■ **PROBLEM TO SOLVE**
An exact copy of the entries is required, with every image omitted.

■ **DATA SHOWN**
☆ ☆ ☆ ☆ ☆

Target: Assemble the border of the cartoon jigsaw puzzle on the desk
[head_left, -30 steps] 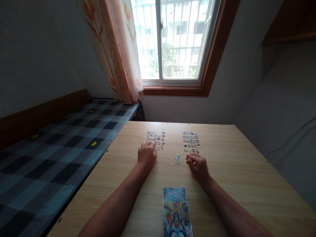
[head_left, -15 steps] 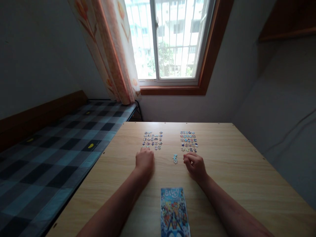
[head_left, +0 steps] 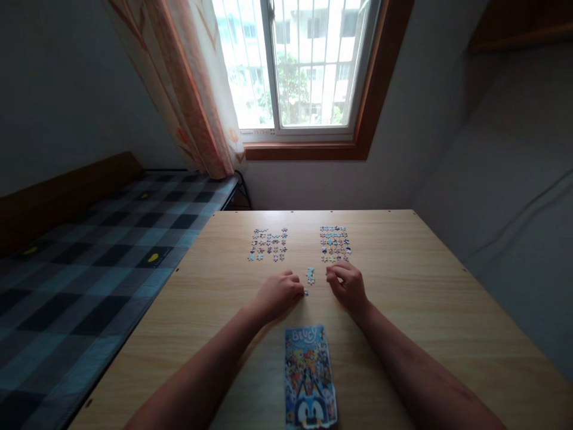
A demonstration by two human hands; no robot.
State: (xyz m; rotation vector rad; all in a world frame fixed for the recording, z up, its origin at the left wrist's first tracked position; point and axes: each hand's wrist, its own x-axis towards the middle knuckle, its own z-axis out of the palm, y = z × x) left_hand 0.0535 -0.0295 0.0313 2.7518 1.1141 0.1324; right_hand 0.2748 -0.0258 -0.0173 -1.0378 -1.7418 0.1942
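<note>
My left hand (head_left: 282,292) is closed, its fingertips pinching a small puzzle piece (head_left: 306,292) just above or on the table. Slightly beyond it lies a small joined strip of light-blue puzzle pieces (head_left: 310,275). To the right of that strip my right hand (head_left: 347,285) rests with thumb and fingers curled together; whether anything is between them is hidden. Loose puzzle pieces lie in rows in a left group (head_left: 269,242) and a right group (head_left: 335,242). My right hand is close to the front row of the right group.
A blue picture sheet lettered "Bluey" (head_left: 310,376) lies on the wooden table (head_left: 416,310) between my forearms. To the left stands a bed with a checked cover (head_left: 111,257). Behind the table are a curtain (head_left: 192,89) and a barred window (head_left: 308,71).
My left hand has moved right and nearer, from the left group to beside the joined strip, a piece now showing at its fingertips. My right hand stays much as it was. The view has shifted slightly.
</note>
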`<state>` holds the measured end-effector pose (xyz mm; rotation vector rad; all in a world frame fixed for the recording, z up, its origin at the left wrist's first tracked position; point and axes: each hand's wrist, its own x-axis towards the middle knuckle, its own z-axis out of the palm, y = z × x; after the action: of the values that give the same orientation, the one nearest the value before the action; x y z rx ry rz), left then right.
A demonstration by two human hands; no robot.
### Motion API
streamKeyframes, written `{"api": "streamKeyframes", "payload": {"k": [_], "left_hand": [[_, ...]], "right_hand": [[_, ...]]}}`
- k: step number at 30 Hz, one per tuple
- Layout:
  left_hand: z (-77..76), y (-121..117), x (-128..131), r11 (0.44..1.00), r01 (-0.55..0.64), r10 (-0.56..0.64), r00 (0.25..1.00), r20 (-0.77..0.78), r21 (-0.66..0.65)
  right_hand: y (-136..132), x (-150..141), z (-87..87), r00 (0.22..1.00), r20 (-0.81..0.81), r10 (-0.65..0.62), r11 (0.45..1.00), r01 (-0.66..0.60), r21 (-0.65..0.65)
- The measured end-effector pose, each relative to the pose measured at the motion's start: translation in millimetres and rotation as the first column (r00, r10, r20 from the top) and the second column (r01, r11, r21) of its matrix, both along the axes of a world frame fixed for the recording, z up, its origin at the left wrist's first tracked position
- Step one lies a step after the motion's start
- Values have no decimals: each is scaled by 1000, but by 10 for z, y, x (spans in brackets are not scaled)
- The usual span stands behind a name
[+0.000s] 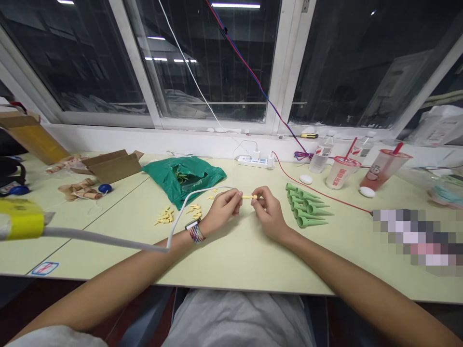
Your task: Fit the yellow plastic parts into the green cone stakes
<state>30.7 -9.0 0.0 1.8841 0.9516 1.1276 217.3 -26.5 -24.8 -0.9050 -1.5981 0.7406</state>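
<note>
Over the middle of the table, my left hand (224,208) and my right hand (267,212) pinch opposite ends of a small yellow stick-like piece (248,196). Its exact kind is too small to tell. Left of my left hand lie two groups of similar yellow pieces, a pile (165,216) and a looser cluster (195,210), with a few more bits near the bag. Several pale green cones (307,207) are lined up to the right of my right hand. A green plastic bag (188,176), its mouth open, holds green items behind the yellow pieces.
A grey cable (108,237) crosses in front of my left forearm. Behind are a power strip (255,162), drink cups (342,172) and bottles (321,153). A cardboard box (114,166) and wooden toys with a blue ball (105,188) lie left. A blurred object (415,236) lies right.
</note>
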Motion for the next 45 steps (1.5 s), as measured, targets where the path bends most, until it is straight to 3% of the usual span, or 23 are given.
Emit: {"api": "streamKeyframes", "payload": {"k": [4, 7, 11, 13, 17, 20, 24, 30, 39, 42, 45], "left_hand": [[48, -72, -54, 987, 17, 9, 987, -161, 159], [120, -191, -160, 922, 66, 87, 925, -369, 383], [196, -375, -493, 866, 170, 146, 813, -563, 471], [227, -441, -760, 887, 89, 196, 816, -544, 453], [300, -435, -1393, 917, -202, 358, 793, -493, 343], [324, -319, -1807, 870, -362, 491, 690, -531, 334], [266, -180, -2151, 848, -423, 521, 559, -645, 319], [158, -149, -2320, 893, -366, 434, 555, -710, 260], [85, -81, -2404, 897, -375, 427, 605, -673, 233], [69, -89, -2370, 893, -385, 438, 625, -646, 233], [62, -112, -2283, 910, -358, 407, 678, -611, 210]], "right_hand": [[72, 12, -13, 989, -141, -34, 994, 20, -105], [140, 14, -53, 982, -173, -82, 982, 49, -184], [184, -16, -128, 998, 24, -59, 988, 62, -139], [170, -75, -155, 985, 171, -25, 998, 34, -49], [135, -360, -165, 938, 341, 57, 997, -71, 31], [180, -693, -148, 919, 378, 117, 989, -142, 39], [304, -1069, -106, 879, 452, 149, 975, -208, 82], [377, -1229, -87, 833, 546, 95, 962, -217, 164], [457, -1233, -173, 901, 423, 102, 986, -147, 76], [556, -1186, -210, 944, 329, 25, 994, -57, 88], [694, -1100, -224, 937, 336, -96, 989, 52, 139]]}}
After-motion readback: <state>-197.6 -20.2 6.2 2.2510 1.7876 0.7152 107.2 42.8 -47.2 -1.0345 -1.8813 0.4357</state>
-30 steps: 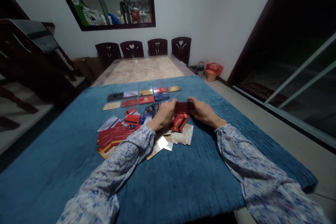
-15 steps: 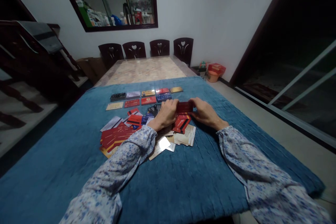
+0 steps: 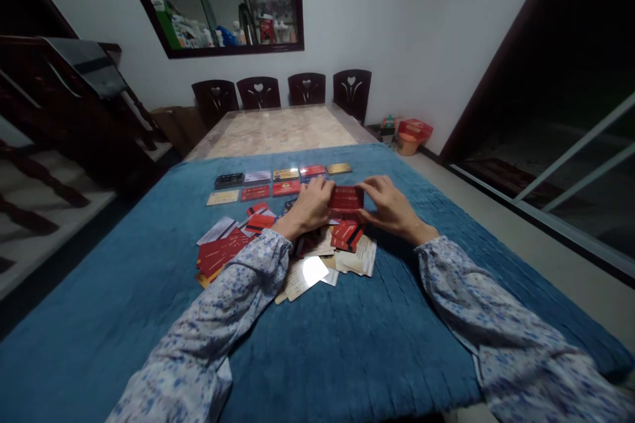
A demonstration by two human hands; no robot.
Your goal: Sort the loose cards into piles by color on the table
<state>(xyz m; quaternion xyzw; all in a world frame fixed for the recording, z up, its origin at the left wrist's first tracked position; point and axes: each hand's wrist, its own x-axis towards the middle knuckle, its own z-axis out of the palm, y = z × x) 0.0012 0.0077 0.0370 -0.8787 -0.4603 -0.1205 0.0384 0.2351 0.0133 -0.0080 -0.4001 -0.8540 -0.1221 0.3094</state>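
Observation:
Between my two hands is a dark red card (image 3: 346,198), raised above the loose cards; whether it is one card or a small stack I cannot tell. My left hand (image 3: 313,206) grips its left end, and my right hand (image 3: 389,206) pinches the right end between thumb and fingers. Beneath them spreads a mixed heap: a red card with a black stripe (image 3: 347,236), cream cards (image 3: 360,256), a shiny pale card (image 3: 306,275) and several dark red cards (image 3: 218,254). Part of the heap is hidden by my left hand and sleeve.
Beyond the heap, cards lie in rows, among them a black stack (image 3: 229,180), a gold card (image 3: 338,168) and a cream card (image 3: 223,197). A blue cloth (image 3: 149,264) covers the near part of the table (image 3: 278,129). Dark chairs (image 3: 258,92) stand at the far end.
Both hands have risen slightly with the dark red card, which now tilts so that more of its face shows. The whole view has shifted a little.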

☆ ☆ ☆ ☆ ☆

■ **TASK ANSWER**
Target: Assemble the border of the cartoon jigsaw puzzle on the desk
[head_left, -30 steps] 
[head_left, -15 steps] 
[head_left, +0 steps] 
A demonstration by two human hands; no robot.
State: (xyz m; rotation vector rad; all in a world frame fixed for the recording, z up, its origin at the left wrist's first tracked position; point and axes: each hand's wrist, its own x-axis towards the middle knuckle, its own z-axis out of the palm, y = z × x) left_hand 0.0535 -0.0295 0.0313 2.7518 1.1141 0.1324; right_hand 0.2748 -0.0258 -0.0173 -1.0378 -1.7418 0.1942
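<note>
My left hand (head_left: 282,292) is closed, its fingertips pinching a small puzzle piece (head_left: 306,292) just above or on the table. Slightly beyond it lies a small joined strip of light-blue puzzle pieces (head_left: 310,275). To the right of that strip my right hand (head_left: 347,285) rests with thumb and fingers curled together; whether anything is between them is hidden. Loose puzzle pieces lie in rows in a left group (head_left: 269,242) and a right group (head_left: 335,242). My right hand is close to the front row of the right group.
A blue picture sheet lettered "Bluey" (head_left: 310,376) lies on the wooden table (head_left: 416,310) between my forearms. To the left stands a bed with a checked cover (head_left: 111,257). Behind the table are a curtain (head_left: 192,89) and a barred window (head_left: 308,71).
My left hand has moved right and nearer, from the left group to beside the joined strip, a piece now showing at its fingertips. My right hand stays much as it was. The view has shifted slightly.
</note>
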`<state>` holds the measured end-effector pose (xyz mm; rotation vector rad; all in a world frame fixed for the recording, z up, its origin at the left wrist's first tracked position; point and axes: each hand's wrist, its own x-axis towards the middle knuckle, its own z-axis out of the palm, y = z × x; after the action: of the values that give the same orientation, the one nearest the value before the action; x y z rx ry rz), left then right.
A demonstration by two human hands; no robot.
### Motion API
streamKeyframes, written `{"api": "streamKeyframes", "payload": {"k": [_], "left_hand": [[_, ...]], "right_hand": [[_, ...]]}}`
- k: step number at 30 Hz, one per tuple
- Layout:
  left_hand: z (-77..76), y (-121..117), x (-128..131), r11 (0.44..1.00), r01 (-0.55..0.64), r10 (-0.56..0.64), r00 (0.25..1.00), r20 (-0.77..0.78), r21 (-0.66..0.65)
  right_hand: y (-136..132), x (-150..141), z (-87..87), r00 (0.22..1.00), r20 (-0.81..0.81), r10 (-0.65..0.62), r11 (0.45..1.00), r01 (-0.66..0.60), r21 (-0.65..0.65)
- The measured end-effector pose, each relative to the pose measured at the motion's start: translation in millimetres and rotation as the first column (r00, r10, r20 from the top) and the second column (r01, r11, r21) of its matrix, both along the axes of a world frame fixed for the recording, z up, its origin at the left wrist's first tracked position
- Step one lies a step after the motion's start
- Values have no decimals: each is scaled by 1000, but by 10 for z, y, x (spans in brackets are not scaled)
- The usual span stands behind a name
[+0.000s] 
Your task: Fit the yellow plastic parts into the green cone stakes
<state>30.7 -9.0 0.0 1.8841 0.9516 1.1276 217.3 -26.5 -24.8 -0.9050 -1.5981 0.7406</state>
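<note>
Over the middle of the table, my left hand (224,208) and my right hand (267,212) pinch opposite ends of a small yellow stick-like piece (248,196). Its exact kind is too small to tell. Left of my left hand lie two groups of similar yellow pieces, a pile (165,216) and a looser cluster (195,210), with a few more bits near the bag. Several pale green cones (307,207) are lined up to the right of my right hand. A green plastic bag (188,176), its mouth open, holds green items behind the yellow pieces.
A grey cable (108,237) crosses in front of my left forearm. Behind are a power strip (255,162), drink cups (342,172) and bottles (321,153). A cardboard box (114,166) and wooden toys with a blue ball (105,188) lie left. A blurred object (415,236) lies right.
</note>
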Motion for the next 45 steps (1.5 s), as measured, targets where the path bends most, until it is straight to 3% of the usual span, or 23 are given.
Emit: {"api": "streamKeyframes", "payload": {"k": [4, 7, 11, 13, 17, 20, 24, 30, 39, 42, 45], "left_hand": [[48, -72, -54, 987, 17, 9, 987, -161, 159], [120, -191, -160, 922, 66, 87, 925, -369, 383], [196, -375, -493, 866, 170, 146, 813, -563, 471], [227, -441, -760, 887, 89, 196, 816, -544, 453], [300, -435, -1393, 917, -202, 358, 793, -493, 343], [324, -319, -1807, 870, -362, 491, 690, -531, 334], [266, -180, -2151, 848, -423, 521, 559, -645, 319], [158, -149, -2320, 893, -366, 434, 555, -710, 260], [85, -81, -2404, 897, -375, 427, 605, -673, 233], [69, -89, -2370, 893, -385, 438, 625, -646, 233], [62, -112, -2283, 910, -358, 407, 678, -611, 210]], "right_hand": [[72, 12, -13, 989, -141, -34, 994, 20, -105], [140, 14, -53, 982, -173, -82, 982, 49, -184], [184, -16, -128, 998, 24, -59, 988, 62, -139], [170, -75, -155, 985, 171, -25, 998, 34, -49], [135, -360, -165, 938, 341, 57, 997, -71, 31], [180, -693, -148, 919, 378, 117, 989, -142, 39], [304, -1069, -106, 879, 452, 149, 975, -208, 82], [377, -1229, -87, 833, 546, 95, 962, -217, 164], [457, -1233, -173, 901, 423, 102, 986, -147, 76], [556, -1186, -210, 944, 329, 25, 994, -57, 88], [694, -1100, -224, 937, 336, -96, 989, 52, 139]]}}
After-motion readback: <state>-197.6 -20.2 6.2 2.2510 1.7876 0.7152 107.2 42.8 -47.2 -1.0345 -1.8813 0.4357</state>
-30 steps: 
-15 steps: 
+0 steps: 
A demonstration by two human hands; no robot.
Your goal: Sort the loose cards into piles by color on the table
<state>(xyz m; quaternion xyzw; all in a world frame fixed for the recording, z up, its origin at the left wrist's first tracked position; point and axes: each hand's wrist, its own x-axis towards the middle knuckle, its own z-axis out of the palm, y = z × x) 0.0012 0.0077 0.0370 -0.8787 -0.4603 -0.1205 0.0384 0.2351 0.0133 -0.0080 -0.4001 -0.8540 -0.1221 0.3094</state>
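Observation:
Between my two hands is a dark red card (image 3: 346,198), raised above the loose cards; whether it is one card or a small stack I cannot tell. My left hand (image 3: 313,206) grips its left end, and my right hand (image 3: 389,206) pinches the right end between thumb and fingers. Beneath them spreads a mixed heap: a red card with a black stripe (image 3: 347,236), cream cards (image 3: 360,256), a shiny pale card (image 3: 306,275) and several dark red cards (image 3: 218,254). Part of the heap is hidden by my left hand and sleeve.
Beyond the heap, cards lie in rows, among them a black stack (image 3: 229,180), a gold card (image 3: 338,168) and a cream card (image 3: 223,197). A blue cloth (image 3: 149,264) covers the near part of the table (image 3: 278,129). Dark chairs (image 3: 258,92) stand at the far end.
Both hands have risen slightly with the dark red card, which now tilts so that more of its face shows. The whole view has shifted a little.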

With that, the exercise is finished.